> **DESCRIPTION OF THE TASK**
Restate the data below, keeping every line the same.

---*---

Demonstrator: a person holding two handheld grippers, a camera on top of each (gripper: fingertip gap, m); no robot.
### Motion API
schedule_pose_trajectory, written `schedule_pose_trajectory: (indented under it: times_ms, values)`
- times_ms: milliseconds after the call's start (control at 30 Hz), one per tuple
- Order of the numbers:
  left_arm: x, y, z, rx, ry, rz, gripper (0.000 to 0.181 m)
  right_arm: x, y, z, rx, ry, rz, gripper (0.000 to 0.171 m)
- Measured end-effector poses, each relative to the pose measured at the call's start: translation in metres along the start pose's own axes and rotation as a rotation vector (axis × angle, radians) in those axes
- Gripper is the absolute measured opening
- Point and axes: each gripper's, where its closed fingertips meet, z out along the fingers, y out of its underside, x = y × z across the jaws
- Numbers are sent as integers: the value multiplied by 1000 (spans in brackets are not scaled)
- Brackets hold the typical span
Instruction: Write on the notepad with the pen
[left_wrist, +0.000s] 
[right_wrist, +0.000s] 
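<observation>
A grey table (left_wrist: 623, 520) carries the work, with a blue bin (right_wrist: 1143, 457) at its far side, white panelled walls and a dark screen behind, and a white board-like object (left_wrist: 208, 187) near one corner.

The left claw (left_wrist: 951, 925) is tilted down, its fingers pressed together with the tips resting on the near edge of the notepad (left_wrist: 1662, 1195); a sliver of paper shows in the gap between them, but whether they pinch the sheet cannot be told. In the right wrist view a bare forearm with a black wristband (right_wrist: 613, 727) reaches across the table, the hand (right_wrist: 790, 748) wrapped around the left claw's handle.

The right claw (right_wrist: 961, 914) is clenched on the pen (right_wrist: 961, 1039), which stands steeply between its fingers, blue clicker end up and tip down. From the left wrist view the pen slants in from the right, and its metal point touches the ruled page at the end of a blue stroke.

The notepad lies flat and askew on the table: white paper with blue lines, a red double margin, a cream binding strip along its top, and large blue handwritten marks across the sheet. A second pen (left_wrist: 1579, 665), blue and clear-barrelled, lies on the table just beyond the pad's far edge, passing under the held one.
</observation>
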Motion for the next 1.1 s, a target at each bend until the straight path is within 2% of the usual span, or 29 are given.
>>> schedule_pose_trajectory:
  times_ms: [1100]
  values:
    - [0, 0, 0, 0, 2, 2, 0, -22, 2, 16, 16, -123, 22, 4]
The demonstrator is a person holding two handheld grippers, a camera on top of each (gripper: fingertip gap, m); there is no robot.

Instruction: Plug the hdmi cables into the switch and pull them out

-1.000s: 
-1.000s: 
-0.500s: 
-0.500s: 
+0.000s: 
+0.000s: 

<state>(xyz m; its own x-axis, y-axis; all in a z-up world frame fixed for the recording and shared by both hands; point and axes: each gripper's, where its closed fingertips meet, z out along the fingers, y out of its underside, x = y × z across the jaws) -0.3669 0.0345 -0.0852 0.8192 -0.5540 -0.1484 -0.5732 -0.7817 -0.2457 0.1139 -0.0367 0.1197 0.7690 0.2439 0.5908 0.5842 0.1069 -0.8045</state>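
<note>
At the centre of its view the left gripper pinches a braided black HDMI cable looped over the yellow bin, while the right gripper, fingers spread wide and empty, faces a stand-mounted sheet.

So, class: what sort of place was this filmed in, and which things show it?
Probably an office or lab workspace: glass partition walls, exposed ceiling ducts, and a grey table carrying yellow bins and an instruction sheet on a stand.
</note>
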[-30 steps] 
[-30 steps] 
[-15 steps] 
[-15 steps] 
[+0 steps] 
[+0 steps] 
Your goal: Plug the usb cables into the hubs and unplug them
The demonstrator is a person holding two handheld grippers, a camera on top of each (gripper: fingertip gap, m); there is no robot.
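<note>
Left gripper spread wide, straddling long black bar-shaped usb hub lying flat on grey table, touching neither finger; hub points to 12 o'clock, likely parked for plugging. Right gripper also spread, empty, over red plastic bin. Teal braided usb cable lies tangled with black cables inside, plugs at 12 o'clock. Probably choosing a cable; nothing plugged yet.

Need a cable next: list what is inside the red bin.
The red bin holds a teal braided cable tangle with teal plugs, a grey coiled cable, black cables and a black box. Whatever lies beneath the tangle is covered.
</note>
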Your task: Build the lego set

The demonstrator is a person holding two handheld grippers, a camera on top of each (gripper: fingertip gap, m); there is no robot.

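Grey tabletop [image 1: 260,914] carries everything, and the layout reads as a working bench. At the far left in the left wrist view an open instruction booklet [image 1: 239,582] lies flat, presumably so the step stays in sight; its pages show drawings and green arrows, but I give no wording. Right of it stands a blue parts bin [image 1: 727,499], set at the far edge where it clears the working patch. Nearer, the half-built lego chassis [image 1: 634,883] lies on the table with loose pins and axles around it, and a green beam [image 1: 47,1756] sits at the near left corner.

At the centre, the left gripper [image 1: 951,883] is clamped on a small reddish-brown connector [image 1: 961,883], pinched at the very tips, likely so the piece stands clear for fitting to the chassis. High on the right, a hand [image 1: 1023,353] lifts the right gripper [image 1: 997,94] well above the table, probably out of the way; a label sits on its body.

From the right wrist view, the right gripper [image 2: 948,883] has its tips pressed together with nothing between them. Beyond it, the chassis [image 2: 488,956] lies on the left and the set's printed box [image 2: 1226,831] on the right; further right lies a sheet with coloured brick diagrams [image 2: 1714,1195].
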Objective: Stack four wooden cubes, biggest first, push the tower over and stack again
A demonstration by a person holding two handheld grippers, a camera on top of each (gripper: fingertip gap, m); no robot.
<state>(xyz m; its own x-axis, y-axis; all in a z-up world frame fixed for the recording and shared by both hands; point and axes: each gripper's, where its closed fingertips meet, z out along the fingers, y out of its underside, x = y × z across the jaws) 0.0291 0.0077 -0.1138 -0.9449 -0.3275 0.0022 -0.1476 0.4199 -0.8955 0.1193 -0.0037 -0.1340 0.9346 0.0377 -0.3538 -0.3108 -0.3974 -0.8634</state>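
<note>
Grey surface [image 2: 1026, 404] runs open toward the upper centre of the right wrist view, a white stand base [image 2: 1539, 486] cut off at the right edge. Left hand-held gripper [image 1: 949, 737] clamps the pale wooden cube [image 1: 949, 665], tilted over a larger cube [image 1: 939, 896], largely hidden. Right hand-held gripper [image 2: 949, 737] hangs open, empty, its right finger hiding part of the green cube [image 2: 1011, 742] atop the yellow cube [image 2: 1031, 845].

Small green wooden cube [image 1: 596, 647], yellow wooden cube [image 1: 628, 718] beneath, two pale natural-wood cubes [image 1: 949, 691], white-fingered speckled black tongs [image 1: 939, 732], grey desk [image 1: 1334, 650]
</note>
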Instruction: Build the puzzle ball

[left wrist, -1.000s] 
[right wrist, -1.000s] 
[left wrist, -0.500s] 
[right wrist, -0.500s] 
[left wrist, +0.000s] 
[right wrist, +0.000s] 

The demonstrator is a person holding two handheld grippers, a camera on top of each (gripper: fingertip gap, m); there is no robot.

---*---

> **TASK SOLUTION**
Demonstrator: a person holding two handheld grippers, a camera on top of each (gripper: fingertip gap, m); no robot.
### Motion API
schedule_pose_trajectory, written `schedule_pose_trajectory: (indented under it: times_ms, values)`
- times_ms: milliseconds after the call's start (control at 30 Hz), one per tuple
- Order of the numbers:
  left_arm: x, y, z, rx, ry, rz, gripper (0.000 to 0.181 m)
  right_arm: x, y, z, rx, ry, rz, gripper (0.000 to 0.171 m)
- Measured end-effector poses, each relative to the pose measured at the call's start: translation in metres along the start pose's own axes and rotation as a rotation vector (axis × angle, radians) in those axes
- Gripper is the absolute measured opening
- Point and axes: each gripper's, where its closed fingertips meet, z out along the fingers, y out of its underside, x = y × z across the jaws
- Numbers are sent as integers: the value multiplied by 1000 (spans in brackets are not scaled)
- Brackets hold the typical span
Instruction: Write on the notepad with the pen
[left_wrist, +0.000s] 
[right_wrist, +0.000s] 
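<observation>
A grey table (left_wrist: 623, 520) carries the work, with a blue bin (right_wrist: 1143, 457) at its far side, white panelled walls and a dark screen behind, and a white board-like object (left_wrist: 208, 187) near one corner.

The left claw (left_wrist: 951, 925) is tilted down, its fingers pressed together with the tips resting on the near edge of the notepad (left_wrist: 1662, 1195); a sliver of paper shows in the gap between them, but whether they pinch the sheet cannot be told. In the right wrist view a bare forearm with a black wristband (right_wrist: 613, 727) reaches across the table, the hand (right_wrist: 790, 748) wrapped around the left claw's handle.

The right claw (right_wrist: 961, 914) is clenched on the pen (right_wrist: 961, 1039), which stands steeply between its fingers, blue clicker end up and tip down. From the left wrist view the pen slants in from the right, and its metal point touches the ruled page at the end of a blue stroke.

The notepad lies flat and askew on the table: white paper with blue lines, a red double margin, a cream binding strip along its top, and large blue handwritten marks across the sheet. A second pen (left_wrist: 1579, 665), blue and clear-barrelled, lies on the table just beyond the pad's far edge, passing under the held one.
</observation>
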Motion for the next 1.1 s, a target at each bend until the straight path is within 2% of the usual span, or 29 are given.
>>> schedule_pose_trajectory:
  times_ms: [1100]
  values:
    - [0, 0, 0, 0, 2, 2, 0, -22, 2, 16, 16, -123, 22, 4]
The demonstrator is a person holding two handheld grippers, a camera on top of each (gripper: fingertip gap, m); there is no robot.

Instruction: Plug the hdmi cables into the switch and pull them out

-1.000s: 
-1.000s: 
-0.500s: 
-0.500s: 
+0.000s: 
+0.000s: 

<state>(xyz m; its own x-axis, y-axis; all in a z-up world frame fixed for the recording and shared by both hands; point and axes: each gripper's, where its closed fingertips meet, z out along the fingers, y out of its underside, x = y × z across the jaws) -0.3669 0.0345 -0.0852 0.8192 -0.5540 -0.1484 -0.5732 -0.7817 -0.2457 0.1139 -0.0367 0.1197 0.7690 0.2439 0.5908 0.5842 0.1069 -0.8045</state>
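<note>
At the centre of its view the left gripper pinches a braided black HDMI cable looped over the yellow bin, while the right gripper, fingers spread wide and empty, faces a stand-mounted sheet.

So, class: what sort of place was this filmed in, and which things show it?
Probably an office or lab workspace: glass partition walls, exposed ceiling ducts, and a grey table carrying yellow bins and an instruction sheet on a stand.
</note>
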[-30 steps] 
[-30 steps] 
[-15 steps] 
[-15 steps] 
[+0 steps] 
[+0 steps] 
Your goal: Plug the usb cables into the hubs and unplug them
The demonstrator is a person holding two handheld grippers, a camera on top of each (gripper: fingertip gap, m); there is no robot.
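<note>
Left gripper spread wide, straddling long black bar-shaped usb hub lying flat on grey table, touching neither finger; hub points to 12 o'clock, likely parked for plugging. Right gripper also spread, empty, over red plastic bin. Teal braided usb cable lies tangled with black cables inside, plugs at 12 o'clock. Probably choosing a cable; nothing plugged yet.

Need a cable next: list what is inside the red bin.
The red bin holds a teal braided cable tangle with teal plugs, a grey coiled cable, black cables and a black box. Whatever lies beneath the tangle is covered.
</note>
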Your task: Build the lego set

The demonstrator is a person holding two handheld grippers, a camera on top of each (gripper: fingertip gap, m); there is no robot.

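Grey tabletop [image 1: 260,914] carries everything, and the layout reads as a working bench. At the far left in the left wrist view an open instruction booklet [image 1: 239,582] lies flat, presumably so the step stays in sight; its pages show drawings and green arrows, but I give no wording. Right of it stands a blue parts bin [image 1: 727,499], set at the far edge where it clears the working patch. Nearer, the half-built lego chassis [image 1: 634,883] lies on the table with loose pins and axles around it, and a green beam [image 1: 47,1756] sits at the near left corner.

At the centre, the left gripper [image 1: 951,883] is clamped on a small reddish-brown connector [image 1: 961,883], pinched at the very tips, likely so the piece stands clear for fitting to the chassis. High on the right, a hand [image 1: 1023,353] lifts the right gripper [image 1: 997,94] well above the table, probably out of the way; a label sits on its body.

From the right wrist view, the right gripper [image 2: 948,883] has its tips pressed together with nothing between them. Beyond it, the chassis [image 2: 488,956] lies on the left and the set's printed box [image 2: 1226,831] on the right; further right lies a sheet with coloured brick diagrams [image 2: 1714,1195].
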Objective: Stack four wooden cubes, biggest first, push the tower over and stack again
A demonstration by a person holding two handheld grippers, a camera on top of each (gripper: fingertip gap, m); no robot.
<state>(xyz m; its own x-axis, y-axis; all in a z-up world frame fixed for the recording and shared by both hands; point and axes: each gripper's, where its closed fingertips meet, z out along the fingers, y out of its underside, x = y × z across the jaws) 0.0291 0.0077 -0.1138 -0.9449 -0.3275 0.0022 -0.1476 0.4199 -0.8955 0.1193 -0.0037 -0.1340 0.9346 0.0377 -0.3538 -0.3108 -0.3974 -0.8634</state>
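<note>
Grey surface [image 2: 1026, 404] runs open toward the upper centre of the right wrist view, a white stand base [image 2: 1539, 486] cut off at the right edge. Left hand-held gripper [image 1: 949, 737] clamps the pale wooden cube [image 1: 949, 665], tilted over a larger cube [image 1: 939, 896], largely hidden. Right hand-held gripper [image 2: 949, 737] hangs open, empty, its right finger hiding part of the green cube [image 2: 1011, 742] atop the yellow cube [image 2: 1031, 845].

Small green wooden cube [image 1: 596, 647], yellow wooden cube [image 1: 628, 718] beneath, two pale natural-wood cubes [image 1: 949, 691], white-fingered speckled black tongs [image 1: 939, 732], grey desk [image 1: 1334, 650]
</note>
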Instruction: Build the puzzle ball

[left wrist, -1.000s] 
[right wrist, -1.000s] 
[left wrist, -0.500s] 
[right wrist, -0.500s] 
[left wrist, +0.000s] 
[right wrist, +0.000s] 

The demonstrator is a person holding two handheld grippers, a camera on top of each (gripper: fingertip gap, m); there is no robot.

No more output is needed here.